▸ Assignment
Some lines in the data below hold the string "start". Report how many, as a bare number.

▸ Source material
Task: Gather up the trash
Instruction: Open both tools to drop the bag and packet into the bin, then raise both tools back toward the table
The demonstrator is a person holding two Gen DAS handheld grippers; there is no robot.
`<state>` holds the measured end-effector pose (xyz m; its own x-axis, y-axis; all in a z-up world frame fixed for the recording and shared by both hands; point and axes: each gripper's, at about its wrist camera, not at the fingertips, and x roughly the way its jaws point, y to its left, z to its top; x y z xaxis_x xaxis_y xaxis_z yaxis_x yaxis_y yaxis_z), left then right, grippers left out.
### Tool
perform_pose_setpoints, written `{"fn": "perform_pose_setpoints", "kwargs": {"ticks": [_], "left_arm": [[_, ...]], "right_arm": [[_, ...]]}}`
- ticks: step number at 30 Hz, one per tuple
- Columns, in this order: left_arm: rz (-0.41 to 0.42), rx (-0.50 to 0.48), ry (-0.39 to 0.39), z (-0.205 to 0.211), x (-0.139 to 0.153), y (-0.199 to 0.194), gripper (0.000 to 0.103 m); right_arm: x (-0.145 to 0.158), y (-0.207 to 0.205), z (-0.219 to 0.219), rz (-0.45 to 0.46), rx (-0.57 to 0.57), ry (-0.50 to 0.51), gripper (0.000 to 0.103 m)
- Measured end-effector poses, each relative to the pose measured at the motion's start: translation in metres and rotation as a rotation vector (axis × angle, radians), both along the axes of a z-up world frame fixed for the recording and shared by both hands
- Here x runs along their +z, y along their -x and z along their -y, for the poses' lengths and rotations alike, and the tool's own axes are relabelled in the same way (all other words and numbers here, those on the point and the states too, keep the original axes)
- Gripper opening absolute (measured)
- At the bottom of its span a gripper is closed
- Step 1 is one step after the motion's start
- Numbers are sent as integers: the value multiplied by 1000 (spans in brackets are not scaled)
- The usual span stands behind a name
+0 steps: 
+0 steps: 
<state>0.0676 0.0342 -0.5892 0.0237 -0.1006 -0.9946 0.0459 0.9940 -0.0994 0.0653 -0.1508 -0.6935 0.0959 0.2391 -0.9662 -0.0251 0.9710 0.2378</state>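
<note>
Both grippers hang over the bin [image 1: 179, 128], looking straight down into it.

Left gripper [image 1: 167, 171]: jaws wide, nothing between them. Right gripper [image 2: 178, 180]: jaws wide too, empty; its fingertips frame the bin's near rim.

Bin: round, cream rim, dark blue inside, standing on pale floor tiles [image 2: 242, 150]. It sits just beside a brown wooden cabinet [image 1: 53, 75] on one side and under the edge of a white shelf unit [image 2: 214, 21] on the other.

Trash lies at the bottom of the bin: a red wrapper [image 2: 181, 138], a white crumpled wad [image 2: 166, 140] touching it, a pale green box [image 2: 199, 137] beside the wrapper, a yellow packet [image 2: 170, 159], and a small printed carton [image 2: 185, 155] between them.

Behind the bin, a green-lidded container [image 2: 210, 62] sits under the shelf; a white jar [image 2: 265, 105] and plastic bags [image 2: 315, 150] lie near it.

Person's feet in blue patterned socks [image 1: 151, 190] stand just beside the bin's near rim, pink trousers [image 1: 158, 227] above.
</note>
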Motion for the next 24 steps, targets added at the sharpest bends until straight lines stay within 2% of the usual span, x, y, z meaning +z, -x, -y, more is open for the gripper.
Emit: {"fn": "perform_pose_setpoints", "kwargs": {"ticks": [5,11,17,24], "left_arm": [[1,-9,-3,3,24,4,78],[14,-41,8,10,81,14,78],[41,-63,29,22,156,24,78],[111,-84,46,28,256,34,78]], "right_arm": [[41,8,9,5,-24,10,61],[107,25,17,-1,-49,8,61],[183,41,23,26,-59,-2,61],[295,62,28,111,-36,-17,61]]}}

▸ Completed exercise
2